I wish I’d been taught one thing before anything else at school. I wish my mother had whispered it into my ear every night just after my lullabies. I wish I’d been told it by my friends, my teachers and my bosses.
Everything is a phase.
As it was it took becoming a parent to understand this nugget of advice. If you’re a parent I guarantee you will have heard it within the first 12 weeks of your child’s life – certainly by the end of the first year. For me it was the midwife who imparted the best knowledge I’ve ever learned. I think I was worrying about the volume of milk consumed compared to the week before, or the hours of sleep my baby appeared to have given up on.
“Everything is a phase,” she said. “The thing you’re worrying about today will stop, and next week, or next month you’ll have forgotten it was ever a problem.”
And she was right! My baby did gain weight, sleep through the night (eventually) and stop tearing up the pages in her books when she didn’t want to be left at bedtime. She also stopped refusing vegetables, holding my hand, and taking my advice. Because she grew up.
Because this is the thing – we are all growing, all of the time. And what feels like a problem (or even a joy) one week, month, or year will probably not be this time next year. Or if it is still, it will be different.
Think back to your teenage years. Were you the coolest in school, part of the popular gang? Or were you socially awkward and always feeling on the outside? The chances are, whatever you answered, it’s different now, and has probably fluctuated over the course of your life. That’s because everything is a phase. If I’d known that back then, when my nickname was Swotty Dotty and I couldn’t get a boyfriend, I think it might have helped. It wouldn’t have solved my problems, but it could have helped me hang in there until things changed.

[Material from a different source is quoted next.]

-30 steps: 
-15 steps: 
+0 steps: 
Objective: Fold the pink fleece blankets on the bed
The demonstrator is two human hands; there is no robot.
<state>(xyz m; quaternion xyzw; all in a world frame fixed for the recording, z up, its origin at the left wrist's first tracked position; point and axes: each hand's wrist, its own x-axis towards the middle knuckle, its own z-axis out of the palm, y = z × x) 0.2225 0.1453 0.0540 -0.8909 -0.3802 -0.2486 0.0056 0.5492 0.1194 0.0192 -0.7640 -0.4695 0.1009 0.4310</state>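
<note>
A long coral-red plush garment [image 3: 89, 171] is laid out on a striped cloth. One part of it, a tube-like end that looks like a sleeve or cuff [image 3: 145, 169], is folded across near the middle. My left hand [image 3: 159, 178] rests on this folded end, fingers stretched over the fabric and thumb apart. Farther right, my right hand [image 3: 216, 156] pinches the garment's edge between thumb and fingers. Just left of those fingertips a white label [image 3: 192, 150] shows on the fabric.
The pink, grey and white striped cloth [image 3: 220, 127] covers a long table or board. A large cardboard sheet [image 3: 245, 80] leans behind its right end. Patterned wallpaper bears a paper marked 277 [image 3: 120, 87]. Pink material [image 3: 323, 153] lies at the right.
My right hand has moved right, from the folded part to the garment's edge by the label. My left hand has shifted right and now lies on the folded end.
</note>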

And so it is with every stage of life. I have chronic pain. I’ve had it for 25 years, and in that time it’s come and gone, been worse at times than at others. Right now it’s really bad, probably because I’m perimenopausal and pain has a lot to do with hormones. I spend a lot of time looking at my mother’s arthritis and panicking that I’m headed for the same. And then I spend a lot of time reminding myself that things aren’t progressive – they seesaw, and there as many good times as bad.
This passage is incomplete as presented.